Description of the task » Every single record below is to be reproduced exactly.

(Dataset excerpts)
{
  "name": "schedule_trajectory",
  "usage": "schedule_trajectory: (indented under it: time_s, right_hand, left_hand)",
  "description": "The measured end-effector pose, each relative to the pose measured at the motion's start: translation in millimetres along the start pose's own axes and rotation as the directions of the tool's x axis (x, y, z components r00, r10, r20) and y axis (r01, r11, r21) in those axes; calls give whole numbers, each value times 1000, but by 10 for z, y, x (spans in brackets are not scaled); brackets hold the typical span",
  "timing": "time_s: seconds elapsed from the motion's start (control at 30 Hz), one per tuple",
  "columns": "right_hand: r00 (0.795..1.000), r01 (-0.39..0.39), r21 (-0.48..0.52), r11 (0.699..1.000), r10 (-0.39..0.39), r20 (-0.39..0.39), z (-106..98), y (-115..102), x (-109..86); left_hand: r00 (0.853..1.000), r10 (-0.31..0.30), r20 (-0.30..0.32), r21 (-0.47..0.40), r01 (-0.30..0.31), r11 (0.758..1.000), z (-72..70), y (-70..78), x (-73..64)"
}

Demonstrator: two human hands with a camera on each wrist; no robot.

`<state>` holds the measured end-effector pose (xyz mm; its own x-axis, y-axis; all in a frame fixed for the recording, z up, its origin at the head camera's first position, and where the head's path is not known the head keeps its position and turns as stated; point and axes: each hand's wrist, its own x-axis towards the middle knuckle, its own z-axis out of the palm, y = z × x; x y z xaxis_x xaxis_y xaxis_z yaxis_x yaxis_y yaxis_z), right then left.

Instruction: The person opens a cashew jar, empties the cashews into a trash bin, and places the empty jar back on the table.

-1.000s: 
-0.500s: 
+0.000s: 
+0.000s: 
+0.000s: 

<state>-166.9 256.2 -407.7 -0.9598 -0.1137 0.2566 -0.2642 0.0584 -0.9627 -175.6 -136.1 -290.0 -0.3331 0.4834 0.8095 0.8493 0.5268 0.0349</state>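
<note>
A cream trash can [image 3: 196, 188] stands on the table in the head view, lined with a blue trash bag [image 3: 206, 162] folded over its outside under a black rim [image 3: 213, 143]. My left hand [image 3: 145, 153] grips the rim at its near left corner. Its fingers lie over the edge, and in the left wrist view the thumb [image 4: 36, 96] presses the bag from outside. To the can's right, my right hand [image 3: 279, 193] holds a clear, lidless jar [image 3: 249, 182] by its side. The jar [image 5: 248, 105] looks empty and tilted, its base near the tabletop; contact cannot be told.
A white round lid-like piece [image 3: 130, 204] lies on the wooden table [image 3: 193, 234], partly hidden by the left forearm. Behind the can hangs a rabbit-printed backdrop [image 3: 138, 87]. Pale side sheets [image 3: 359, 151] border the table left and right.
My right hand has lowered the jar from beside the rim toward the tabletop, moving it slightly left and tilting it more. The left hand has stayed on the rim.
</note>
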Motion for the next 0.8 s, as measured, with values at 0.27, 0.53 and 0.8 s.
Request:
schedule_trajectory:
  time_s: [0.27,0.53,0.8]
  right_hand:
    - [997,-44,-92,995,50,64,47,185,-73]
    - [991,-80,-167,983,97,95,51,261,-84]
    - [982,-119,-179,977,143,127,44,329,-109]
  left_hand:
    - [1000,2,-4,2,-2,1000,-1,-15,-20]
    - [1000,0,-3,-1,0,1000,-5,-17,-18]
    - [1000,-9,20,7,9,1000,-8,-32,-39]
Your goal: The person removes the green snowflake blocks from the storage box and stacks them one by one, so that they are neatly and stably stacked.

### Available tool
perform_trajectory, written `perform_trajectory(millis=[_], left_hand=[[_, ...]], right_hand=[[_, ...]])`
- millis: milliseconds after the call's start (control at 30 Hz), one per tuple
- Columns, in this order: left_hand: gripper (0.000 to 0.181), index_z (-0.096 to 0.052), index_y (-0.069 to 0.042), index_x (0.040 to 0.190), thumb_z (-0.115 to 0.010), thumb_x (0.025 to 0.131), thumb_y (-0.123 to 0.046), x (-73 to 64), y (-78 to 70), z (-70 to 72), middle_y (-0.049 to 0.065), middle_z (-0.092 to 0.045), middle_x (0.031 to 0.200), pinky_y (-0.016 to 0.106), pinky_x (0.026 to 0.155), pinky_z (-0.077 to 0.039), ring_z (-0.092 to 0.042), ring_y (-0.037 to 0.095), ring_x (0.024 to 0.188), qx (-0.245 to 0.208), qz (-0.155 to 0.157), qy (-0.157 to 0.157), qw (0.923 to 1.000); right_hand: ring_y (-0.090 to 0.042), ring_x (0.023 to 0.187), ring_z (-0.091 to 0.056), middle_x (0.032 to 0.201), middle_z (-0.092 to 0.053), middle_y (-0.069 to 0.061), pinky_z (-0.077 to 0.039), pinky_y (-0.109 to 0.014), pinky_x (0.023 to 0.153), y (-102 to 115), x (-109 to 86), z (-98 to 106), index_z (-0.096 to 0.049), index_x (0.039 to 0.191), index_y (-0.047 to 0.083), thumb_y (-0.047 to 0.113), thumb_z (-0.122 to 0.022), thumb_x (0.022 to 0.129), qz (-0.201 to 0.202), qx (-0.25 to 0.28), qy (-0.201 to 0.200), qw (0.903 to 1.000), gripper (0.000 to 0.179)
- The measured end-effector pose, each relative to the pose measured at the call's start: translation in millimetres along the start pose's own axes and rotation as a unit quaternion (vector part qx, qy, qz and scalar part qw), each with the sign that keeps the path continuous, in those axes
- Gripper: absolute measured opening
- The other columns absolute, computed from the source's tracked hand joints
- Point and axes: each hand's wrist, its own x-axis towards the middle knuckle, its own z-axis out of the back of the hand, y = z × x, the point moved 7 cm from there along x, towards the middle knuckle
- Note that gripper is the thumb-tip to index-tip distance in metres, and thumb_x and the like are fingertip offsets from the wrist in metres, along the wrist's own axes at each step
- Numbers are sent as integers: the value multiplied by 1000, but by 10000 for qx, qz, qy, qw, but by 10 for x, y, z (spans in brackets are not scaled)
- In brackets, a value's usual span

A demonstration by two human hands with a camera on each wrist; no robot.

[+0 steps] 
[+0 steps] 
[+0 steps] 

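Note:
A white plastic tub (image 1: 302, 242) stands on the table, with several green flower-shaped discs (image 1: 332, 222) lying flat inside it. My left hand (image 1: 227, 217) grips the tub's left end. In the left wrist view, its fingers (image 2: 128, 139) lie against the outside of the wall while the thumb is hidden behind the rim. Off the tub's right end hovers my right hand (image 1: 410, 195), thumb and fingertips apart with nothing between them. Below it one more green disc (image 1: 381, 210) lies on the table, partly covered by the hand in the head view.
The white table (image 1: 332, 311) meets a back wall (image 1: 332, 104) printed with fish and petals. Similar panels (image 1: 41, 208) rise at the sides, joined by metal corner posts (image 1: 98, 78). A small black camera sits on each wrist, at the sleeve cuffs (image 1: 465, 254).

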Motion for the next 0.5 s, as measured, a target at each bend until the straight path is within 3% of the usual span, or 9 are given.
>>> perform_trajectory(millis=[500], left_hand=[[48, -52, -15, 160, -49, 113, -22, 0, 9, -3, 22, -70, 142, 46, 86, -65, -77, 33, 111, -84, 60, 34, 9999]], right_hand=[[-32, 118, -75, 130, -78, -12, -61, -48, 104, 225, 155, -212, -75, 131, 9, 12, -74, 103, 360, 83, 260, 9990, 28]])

Problem solution »
{
  "name": "schedule_trajectory",
  "usage": "schedule_trajectory: (indented under it: time_s, right_hand, left_hand)",
  "description": "The measured end-effector pose, each relative to the pose measured at the motion's start: translation in millimetres along the start pose's own axes and rotation as the directions of the tool's x axis (x, y, z components r00, r10, r20) and y axis (r01, r11, r21) in those axes; calls give whole numbers, each value times 1000, but by 10 for z, y, x (spans in brackets are not scaled); brackets hold the typical span",
  "timing": "time_s: seconds elapsed from the motion's start (control at 30 Hz), one per tuple",
  "columns": "right_hand: r00 (0.795..1.000), r01 (-0.39..0.39), r21 (-0.48..0.52), r11 (0.699..1.000), r10 (-0.39..0.39), r20 (-0.39..0.39), z (-106..98), y (-115..102), x (-109..86); left_hand: r00 (0.853..1.000), r10 (-0.31..0.30), r20 (-0.30..0.32), r21 (-0.47..0.40), r01 (-0.30..0.31), r11 (0.758..1.000), z (-72..70), y (-70..78), x (-73..64)"
}

Demonstrator: two human hands with a camera on each wrist; no robot.

`<state>` holds the measured end-effector pose (xyz mm; its own x-axis, y-axis; all in a frame fixed for the recording, z up, its origin at the head camera's first position, and where the head's path is not known the head keeps its position and turns as stated; point and axes: each hand's wrist, its own x-axis towards the middle knuckle, its own z-axis out of the palm, y = z × x; x y z xaxis_x xaxis_y xaxis_z yaxis_x yaxis_y yaxis_z), right then left.

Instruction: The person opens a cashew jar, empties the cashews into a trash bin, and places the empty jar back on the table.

-1.000s: 
-0.500s: 
+0.000s: 
+0.000s: 
+0.000s: 

<state>-166.9 256.2 -407.7 -0.9598 -0.1137 0.2566 -0.2642 0.0584 -0.9627 -175.6 -136.1 -290.0 -0.3331 0.4834 0.8095 0.8493 0.5268 0.0349</state>
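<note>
A cream trash can [image 3: 196, 188] stands on the table in the head view, lined with a blue trash bag [image 3: 206, 162] folded over its outside under a black rim [image 3: 213, 143]. My left hand [image 3: 145, 153] grips the rim at its near left corner. Its fingers lie over the edge, and in the left wrist view the thumb [image 4: 36, 96] presses the bag from outside. To the can's right, my right hand [image 3: 279, 193] holds a clear, lidless jar [image 3: 249, 182] by its side. The jar [image 5: 248, 105] looks empty and tilted, its base near the tabletop; contact cannot be told.
A white round lid-like piece [image 3: 130, 204] lies on the wooden table [image 3: 193, 234], partly hidden by the left forearm. Behind the can hangs a rabbit-printed backdrop [image 3: 138, 87]. Pale side sheets [image 3: 359, 151] border the table left and right.
My right hand has lowered the jar from beside the rim toward the tabletop, moving it slightly left and tilting it more. The left hand has stayed on the rim.
</note>
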Motion for the next 0.8 s, as measured, with values at 0.27, 0.53 and 0.8 s.
Request:
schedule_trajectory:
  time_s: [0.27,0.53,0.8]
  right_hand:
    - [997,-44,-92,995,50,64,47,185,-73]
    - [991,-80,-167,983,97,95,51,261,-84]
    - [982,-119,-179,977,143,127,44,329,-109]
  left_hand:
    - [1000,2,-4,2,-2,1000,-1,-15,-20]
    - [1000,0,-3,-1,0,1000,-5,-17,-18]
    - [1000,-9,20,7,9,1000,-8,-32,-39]
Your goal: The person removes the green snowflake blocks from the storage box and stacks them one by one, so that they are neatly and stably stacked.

### Available tool
perform_trajectory, written `perform_trajectory(millis=[_], left_hand=[[_, ...]], right_hand=[[_, ...]])`
- millis: milliseconds after the call's start (control at 30 Hz), one per tuple
- Columns, in this order: left_hand: gripper (0.000 to 0.181), index_z (-0.096 to 0.052), index_y (-0.069 to 0.042), index_x (0.040 to 0.190), thumb_z (-0.115 to 0.010), thumb_x (0.025 to 0.131), thumb_y (-0.123 to 0.046), x (-73 to 64), y (-78 to 70), z (-70 to 72), middle_y (-0.049 to 0.065), middle_z (-0.092 to 0.045), middle_x (0.031 to 0.200), pinky_y (-0.016 to 0.106), pinky_x (0.026 to 0.155), pinky_z (-0.077 to 0.039), ring_z (-0.092 to 0.042), ring_y (-0.037 to 0.095), ring_x (0.024 to 0.188), qx (-0.245 to 0.208), qz (-0.155 to 0.157), qy (-0.157 to 0.157), qw (0.923 to 1.000); right_hand: ring_y (-0.090 to 0.042), ring_x (0.023 to 0.187), ring_z (-0.091 to 0.056), middle_x (0.032 to 0.201), middle_z (-0.092 to 0.053), middle_y (-0.069 to 0.061), pinky_z (-0.077 to 0.039), pinky_y (-0.109 to 0.014), pinky_x (0.023 to 0.153), y (-102 to 115), x (-109 to 86), z (-98 to 106), index_z (-0.096 to 0.049), index_x (0.039 to 0.191), index_y (-0.047 to 0.083), thumb_y (-0.047 to 0.113), thumb_z (-0.122 to 0.022), thumb_x (0.022 to 0.129), qz (-0.201 to 0.202), qx (-0.25 to 0.28), qy (-0.201 to 0.200), qw (0.903 to 1.000), gripper (0.000 to 0.179)
- The measured end-effector pose, each relative to the pose measured at the call's start: translation in millimetres along the start pose's own axes and rotation as a unit quaternion (vector part qx, qy, qz and scalar part qw), each with the sign that keeps the path continuous, in those axes
- Gripper: absolute measured opening
- The other columns absolute, computed from the source's tracked hand joints
- Point and axes: each hand's wrist, its own x-axis towards the middle knuckle, its own z-axis out of the back of the hand, y = z × x, the point moved 7 cm from there along x, towards the middle knuckle
- Note that gripper is the thumb-tip to index-tip distance in metres, and thumb_x and the like are fingertip offsets from the wrist in metres, along the wrist's own axes at each step
- Numbers are sent as integers: the value multiplied by 1000, but by 10000 for qx, qz, qy, qw, but by 10 for x, y, z (spans in brackets are not scaled)
- In brackets, a value's usual span

A demonstration by two human hands with a camera on each wrist; no robot.

[+0 steps] 
[+0 steps] 
[+0 steps] 

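Note:
A white plastic tub (image 1: 302, 242) stands on the table, with several green flower-shaped discs (image 1: 332, 222) lying flat inside it. My left hand (image 1: 227, 217) grips the tub's left end. In the left wrist view, its fingers (image 2: 128, 139) lie against the outside of the wall while the thumb is hidden behind the rim. Off the tub's right end hovers my right hand (image 1: 410, 195), thumb and fingertips apart with nothing between them. Below it one more green disc (image 1: 381, 210) lies on the table, partly covered by the hand in the head view.
The white table (image 1: 332, 311) meets a back wall (image 1: 332, 104) printed with fish and petals. Similar panels (image 1: 41, 208) rise at the sides, joined by metal corner posts (image 1: 98, 78). A small black camera sits on each wrist, at the sleeve cuffs (image 1: 465, 254).
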
Motion for the next 0.5 s, as measured, a target at each bend until the straight path is within 3% of the usual span, or 9 are given.
>>> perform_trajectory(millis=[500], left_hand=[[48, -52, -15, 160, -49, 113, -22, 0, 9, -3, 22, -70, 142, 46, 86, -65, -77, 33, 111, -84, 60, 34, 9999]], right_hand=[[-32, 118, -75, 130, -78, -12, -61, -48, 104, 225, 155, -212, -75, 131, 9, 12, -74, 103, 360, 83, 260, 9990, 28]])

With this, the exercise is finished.